Scores on a 0–100 scale (25-point gridlines); higher is better. Each benchmark links to its published source.

Strengths

  • Native 1M-token context window with hardware-efficient KDA kernels
  • Up to 75% smaller KV cache versus standard full-attention models
  • Up to 6x faster decoding throughput at 1M-token context (6.3x faster time-per-output-token vs MLA per the paper)
  • Sparse MoE: only ~3B of 48B parameters active per token, keeping inference cost low
  • Fully open weights under the permissive MIT license (Base + Instruct checkpoints)
  • Open-sourced KDA kernels with vLLM and Flash Linear Attention (FLA) integration

Best for

  • Self-hosted long-context applications (large-document QA, multi-file code analysis) where KV-cache memory is the bottleneck
  • High-throughput batch and agent workloads that need fast decoding at long context
  • Cost-sensitive deployments that want an MoE model with low active-parameter count
  • Research and experimentation on linear / hybrid attention architectures, using the open KDA kernels
  • Fine-tuning the Base checkpoint for domain-specific tasks under a permissive MIT license

How to access

ProviderModel ID
Hugging Face (self-host / open weights) ↗moonshotai/Kimi-Linear-48B-A3B-Instruct
Featherless AI (serverless) ↗moonshotai/Kimi-Linear-48B-A3B-Instruct

FAQ

What is Kimi Linear (48B-A3B)?

It is an open-weight large language model from Moonshot AI, released on October 31, 2025. It uses a hybrid linear-attention architecture and is a Mixture-of-Experts model with 48B total parameters but only about 3B active per token. It supports a 1M-token context window and ships under the MIT license.

What makes Kimi Linear's architecture different?

Instead of full attention in every layer, it interleaves three layers of Kimi Delta Attention (KDA, a refined Gated DeltaNet) for every one Multi-Head Latent Attention (MLA) layer. Moonshot reports this 3:1 hybrid cuts KV-cache memory by up to 75% and gives up to 6x faster decoding at a 1M-token context, while matching or beating full attention on quality.

Is Kimi Linear (48B-A3B) free and open source?

Yes. Both the Base and Instruct checkpoints are released on Hugging Face under the MIT license, so you can download, run, and fine-tune them yourself. The KDA kernels are also open-sourced with vLLM and Flash Linear Attention (FLA) support.

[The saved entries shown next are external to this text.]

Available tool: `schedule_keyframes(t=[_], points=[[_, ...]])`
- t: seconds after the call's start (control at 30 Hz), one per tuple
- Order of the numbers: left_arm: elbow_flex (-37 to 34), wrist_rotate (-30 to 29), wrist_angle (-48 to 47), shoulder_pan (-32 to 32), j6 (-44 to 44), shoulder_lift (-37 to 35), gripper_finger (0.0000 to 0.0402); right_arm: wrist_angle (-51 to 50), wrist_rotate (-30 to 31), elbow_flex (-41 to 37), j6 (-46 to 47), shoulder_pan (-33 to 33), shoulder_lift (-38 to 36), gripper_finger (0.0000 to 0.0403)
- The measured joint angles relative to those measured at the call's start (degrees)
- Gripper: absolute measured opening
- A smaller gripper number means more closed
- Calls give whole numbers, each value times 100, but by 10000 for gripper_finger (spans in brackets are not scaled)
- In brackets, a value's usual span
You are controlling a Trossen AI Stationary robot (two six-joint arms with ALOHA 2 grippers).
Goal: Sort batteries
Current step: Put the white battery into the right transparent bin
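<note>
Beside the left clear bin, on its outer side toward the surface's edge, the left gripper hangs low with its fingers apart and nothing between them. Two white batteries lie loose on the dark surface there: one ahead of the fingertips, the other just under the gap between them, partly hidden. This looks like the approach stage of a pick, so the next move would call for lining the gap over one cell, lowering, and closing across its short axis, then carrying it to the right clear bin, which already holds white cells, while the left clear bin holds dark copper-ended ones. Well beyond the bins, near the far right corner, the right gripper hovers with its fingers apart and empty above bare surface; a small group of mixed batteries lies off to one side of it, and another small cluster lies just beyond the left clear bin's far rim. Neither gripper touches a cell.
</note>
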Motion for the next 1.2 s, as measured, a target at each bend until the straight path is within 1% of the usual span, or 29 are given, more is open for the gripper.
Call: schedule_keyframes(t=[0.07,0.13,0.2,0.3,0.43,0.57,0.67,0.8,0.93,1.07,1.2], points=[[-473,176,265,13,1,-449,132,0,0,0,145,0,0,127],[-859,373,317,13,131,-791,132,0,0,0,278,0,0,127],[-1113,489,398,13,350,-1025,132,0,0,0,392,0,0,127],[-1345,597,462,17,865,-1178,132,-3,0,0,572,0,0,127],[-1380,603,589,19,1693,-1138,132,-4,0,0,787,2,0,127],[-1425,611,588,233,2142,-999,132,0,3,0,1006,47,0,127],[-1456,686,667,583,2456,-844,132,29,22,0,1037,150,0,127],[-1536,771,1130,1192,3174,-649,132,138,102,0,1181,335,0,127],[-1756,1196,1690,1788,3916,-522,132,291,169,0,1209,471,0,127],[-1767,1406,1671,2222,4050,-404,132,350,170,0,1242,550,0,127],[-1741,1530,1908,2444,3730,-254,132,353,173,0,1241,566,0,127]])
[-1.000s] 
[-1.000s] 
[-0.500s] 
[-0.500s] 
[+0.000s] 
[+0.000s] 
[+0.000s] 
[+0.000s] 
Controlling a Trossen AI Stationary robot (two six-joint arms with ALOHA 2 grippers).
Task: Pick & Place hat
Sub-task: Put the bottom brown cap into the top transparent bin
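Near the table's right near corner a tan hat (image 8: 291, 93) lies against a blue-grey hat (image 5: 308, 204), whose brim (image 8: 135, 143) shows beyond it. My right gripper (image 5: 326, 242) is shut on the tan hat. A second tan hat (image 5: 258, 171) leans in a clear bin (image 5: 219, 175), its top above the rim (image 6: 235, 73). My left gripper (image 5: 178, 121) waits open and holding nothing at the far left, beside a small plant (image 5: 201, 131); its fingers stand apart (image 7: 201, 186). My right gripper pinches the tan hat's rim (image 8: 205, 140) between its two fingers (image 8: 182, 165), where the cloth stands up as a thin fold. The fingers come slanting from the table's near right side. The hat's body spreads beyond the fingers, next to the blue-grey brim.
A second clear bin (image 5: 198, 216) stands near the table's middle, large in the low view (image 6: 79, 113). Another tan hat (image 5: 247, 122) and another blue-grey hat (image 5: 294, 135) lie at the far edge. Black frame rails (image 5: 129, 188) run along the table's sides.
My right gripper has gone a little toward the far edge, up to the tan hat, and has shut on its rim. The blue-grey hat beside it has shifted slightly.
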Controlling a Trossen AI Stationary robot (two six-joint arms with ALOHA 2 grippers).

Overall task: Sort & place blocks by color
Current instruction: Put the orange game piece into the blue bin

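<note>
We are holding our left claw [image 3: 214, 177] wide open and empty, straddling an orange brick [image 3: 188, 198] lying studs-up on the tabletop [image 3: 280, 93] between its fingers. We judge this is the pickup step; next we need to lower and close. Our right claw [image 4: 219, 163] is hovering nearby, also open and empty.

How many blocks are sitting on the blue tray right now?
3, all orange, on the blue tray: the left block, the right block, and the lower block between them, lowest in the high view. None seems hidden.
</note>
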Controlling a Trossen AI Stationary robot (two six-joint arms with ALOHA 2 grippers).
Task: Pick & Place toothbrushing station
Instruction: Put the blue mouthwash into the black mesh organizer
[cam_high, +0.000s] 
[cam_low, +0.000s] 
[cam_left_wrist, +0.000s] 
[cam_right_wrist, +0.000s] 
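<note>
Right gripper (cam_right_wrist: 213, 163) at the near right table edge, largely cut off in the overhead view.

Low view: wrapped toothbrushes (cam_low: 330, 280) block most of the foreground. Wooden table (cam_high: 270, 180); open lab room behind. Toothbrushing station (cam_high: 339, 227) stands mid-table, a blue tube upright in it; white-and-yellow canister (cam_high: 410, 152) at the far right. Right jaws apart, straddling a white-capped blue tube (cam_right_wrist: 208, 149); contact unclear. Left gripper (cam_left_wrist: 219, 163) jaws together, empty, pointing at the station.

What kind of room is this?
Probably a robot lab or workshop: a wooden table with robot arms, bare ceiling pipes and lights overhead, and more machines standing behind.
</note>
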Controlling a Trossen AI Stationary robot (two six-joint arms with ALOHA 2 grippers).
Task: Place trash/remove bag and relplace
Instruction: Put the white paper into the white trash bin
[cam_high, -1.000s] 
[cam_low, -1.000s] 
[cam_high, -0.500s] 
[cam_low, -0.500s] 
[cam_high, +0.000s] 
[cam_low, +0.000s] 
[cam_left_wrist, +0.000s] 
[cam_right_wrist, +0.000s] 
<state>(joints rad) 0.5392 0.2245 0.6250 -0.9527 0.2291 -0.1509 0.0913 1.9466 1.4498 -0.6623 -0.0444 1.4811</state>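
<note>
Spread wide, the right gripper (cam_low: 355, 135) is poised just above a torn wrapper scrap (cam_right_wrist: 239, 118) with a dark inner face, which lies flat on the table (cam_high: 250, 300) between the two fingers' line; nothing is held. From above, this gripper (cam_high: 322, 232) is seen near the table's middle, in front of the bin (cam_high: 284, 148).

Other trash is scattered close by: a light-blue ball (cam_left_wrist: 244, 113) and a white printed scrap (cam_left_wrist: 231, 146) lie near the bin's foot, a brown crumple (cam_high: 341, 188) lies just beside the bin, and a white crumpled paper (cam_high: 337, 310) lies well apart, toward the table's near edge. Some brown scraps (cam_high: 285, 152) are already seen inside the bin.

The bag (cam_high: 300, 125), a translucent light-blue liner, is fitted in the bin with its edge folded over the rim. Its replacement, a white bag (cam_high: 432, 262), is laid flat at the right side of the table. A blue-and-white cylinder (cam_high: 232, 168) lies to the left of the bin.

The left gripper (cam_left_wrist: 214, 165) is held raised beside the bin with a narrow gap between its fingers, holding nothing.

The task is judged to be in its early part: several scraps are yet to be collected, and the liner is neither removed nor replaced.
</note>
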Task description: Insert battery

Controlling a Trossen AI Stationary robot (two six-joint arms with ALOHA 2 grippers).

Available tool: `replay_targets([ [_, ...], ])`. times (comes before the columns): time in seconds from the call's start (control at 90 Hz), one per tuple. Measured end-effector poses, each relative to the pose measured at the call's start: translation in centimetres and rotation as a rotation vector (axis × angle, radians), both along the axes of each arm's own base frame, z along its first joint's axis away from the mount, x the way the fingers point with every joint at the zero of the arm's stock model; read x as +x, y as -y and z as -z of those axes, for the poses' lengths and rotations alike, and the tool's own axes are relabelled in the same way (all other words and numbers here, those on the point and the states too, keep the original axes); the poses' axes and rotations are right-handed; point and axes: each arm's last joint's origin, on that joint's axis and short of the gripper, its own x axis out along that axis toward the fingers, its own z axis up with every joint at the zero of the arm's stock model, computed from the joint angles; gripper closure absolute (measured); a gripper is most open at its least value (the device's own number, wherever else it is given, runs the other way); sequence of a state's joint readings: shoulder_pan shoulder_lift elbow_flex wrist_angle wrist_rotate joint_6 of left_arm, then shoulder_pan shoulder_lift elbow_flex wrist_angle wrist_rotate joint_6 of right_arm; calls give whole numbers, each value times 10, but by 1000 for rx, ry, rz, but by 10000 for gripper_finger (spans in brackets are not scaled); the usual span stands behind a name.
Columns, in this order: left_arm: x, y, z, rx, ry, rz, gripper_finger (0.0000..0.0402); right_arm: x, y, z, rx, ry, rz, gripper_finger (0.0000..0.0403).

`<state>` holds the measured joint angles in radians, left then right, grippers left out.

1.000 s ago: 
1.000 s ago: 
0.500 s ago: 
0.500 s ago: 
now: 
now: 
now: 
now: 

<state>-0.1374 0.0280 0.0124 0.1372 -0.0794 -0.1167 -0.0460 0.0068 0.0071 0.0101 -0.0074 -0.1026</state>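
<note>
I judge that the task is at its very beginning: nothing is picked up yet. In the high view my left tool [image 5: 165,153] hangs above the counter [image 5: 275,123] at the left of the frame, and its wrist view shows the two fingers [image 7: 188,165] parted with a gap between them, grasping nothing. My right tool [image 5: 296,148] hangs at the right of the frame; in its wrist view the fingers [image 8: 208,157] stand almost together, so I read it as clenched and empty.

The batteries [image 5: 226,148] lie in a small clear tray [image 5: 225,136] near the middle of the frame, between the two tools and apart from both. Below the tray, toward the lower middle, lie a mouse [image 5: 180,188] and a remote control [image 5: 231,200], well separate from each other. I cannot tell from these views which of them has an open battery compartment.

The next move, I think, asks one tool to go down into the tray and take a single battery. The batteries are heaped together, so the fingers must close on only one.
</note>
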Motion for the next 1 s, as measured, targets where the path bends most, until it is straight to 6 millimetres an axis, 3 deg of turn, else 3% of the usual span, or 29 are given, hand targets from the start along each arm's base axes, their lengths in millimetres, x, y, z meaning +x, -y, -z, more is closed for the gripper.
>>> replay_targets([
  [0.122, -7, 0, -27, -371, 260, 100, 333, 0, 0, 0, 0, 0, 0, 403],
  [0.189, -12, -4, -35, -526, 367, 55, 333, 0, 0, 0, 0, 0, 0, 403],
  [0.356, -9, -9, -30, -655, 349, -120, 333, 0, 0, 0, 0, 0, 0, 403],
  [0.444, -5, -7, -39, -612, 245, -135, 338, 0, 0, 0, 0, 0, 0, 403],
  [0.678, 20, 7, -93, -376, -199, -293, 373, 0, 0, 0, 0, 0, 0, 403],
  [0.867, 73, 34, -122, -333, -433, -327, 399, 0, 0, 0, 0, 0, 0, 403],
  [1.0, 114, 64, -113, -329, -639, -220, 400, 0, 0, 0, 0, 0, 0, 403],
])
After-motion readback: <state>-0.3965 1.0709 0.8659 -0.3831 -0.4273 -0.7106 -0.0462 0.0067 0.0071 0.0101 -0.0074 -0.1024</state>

How can I run Kimi Linear (48B-A3B)?

You can self-host the open weights from Hugging Face (vLLM with the FLA kernel is the recommended path), or use a third-party serverless provider such as Featherless AI. Moonshot's own hosted Kimi API currently lists its K2 models rather than Kimi Linear, and there is no published first-party per-token price for this model.